Toilet Roll

Gregg Wallace explores the Manchester factory that produces 700,000 toilet rolls a day. He begins 940 miles away in Sweden, where the raw material - wood - is harvested from a sustainable forest of one billion spruce trees. Most of the wood is used for timber, but the offcuts are turned into sheets of wood pulp. Gregg follows this pulp to Manchester, where he learns that two types of wood fibre - long and short - are required for a loo roll, to give it strength but also softness. He watches as 3,750 kilos of fibre are combined with 34,000 litres of water and sprayed into a 40-metre-long, 11-metre-high paper-making machine. It takes just four seconds for the watery pulp mix to be transformed into soft, dry paper. It is then rolled onto a 1.2 tonne supersized toilet roll known as a 'mother reel'. Each one of these gives birth to 25,000 individual toilet rolls.
Meanwhile, Cherry Healey is at Britain's oldest toilet factory, where they churn out 1,000 loos a day. And she gets the bum deal of following the flush through the sewers and water treatment works of Brighton, finding out how sewage is cleared of debris, grease and bacteria, and transformed into clean water in a little over an hour after flushing. She has a cheeky encounter with a high-tech Japanese toilet and heads to Cranfield University to see a prototype toilet that does away with the need for water altogether. Could this be the toilet of the future that gives one-third of the world's population access to efficient sanitation?
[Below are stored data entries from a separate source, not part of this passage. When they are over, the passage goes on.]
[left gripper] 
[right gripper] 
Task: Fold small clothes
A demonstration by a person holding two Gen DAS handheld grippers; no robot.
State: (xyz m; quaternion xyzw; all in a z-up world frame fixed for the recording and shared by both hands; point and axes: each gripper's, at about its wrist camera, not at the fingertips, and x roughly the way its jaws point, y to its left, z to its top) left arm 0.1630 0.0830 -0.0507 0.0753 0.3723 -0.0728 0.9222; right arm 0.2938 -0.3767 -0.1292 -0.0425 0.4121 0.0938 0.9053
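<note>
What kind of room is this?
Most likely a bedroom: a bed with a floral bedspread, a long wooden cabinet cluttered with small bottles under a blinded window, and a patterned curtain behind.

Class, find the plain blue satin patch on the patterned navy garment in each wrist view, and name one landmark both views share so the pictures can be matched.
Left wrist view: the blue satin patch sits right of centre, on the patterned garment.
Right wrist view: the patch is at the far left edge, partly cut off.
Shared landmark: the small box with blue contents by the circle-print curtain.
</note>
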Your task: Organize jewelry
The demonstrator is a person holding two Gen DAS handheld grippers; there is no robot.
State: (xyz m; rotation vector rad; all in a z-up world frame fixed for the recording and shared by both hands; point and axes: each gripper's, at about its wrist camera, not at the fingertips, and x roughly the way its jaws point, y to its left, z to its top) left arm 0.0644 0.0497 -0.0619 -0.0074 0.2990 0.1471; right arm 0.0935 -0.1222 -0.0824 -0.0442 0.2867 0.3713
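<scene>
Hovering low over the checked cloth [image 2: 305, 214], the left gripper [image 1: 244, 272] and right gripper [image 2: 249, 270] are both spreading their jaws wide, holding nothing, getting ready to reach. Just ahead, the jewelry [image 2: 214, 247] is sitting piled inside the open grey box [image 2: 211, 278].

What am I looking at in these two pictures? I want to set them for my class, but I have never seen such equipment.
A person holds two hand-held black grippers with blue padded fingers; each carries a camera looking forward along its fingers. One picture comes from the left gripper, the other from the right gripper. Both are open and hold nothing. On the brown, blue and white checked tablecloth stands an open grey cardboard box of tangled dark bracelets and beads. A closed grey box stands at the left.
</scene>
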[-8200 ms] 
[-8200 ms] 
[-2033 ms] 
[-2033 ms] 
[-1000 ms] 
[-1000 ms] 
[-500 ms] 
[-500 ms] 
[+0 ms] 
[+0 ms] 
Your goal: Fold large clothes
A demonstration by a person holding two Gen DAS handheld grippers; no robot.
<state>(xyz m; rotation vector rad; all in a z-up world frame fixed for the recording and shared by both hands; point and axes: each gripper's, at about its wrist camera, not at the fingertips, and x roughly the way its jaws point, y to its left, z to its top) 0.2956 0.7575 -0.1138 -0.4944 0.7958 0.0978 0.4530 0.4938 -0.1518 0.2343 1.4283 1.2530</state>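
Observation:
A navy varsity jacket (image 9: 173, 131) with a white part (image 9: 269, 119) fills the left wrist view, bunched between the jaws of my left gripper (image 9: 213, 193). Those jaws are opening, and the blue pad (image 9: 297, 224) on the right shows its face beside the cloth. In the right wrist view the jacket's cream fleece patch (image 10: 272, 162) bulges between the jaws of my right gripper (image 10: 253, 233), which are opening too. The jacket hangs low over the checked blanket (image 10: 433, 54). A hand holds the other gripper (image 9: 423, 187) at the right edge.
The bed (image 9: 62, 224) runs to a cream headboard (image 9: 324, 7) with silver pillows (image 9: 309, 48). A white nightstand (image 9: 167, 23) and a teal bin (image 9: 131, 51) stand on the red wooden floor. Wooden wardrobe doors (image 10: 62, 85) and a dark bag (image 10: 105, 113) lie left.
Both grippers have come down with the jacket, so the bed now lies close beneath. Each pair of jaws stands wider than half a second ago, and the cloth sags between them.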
Historian Ruth Goodman finds out what was used to wipe with before the invention of toilet paper. She discovers that the weapon of choice in the American midwest was a dried-out corn cob. And that it wasn't until the 1930s that toilet paper was guaranteed 'splinter free'. She is also in myth-busting mode, finally laying to rest the idea that Thomas Crapper invented the modern toilet. She heads into the House of Lords to check out an 18th-century flushing toilet, still in use today, and discovers that the Great Stink of 1858 expedited a period of sanitary invention that led to the toilet we know today.